• Aim of the exercise:
Repeat the entire listing exactly as written.

• Supplied data:
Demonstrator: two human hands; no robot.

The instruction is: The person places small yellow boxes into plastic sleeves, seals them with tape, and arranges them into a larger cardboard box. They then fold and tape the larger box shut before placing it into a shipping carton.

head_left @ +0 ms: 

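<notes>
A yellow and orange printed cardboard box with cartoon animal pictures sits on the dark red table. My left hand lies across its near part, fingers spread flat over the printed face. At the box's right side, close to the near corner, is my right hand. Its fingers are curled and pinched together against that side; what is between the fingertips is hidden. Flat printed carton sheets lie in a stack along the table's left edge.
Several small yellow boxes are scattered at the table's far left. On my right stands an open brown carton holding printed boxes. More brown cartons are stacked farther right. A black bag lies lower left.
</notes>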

• Answer box:
Demonstrator: two human hands; no robot.

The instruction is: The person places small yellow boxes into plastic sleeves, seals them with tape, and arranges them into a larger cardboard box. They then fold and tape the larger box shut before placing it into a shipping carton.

head_left @ +0 ms: 

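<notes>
A yellow and orange printed cardboard box with cartoon animal pictures sits on the dark red table. My left hand lies across its near part, fingers spread flat over the printed face. At the box's right side, close to the near corner, is my right hand. Its fingers are curled and pinched together against that side; what is between the fingertips is hidden. Flat printed carton sheets lie in a stack along the table's left edge.
Several small yellow boxes are scattered at the table's far left. On my right stands an open brown carton holding printed boxes. More brown cartons are stacked farther right. A black bag lies lower left.
</notes>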

The output requires nothing else.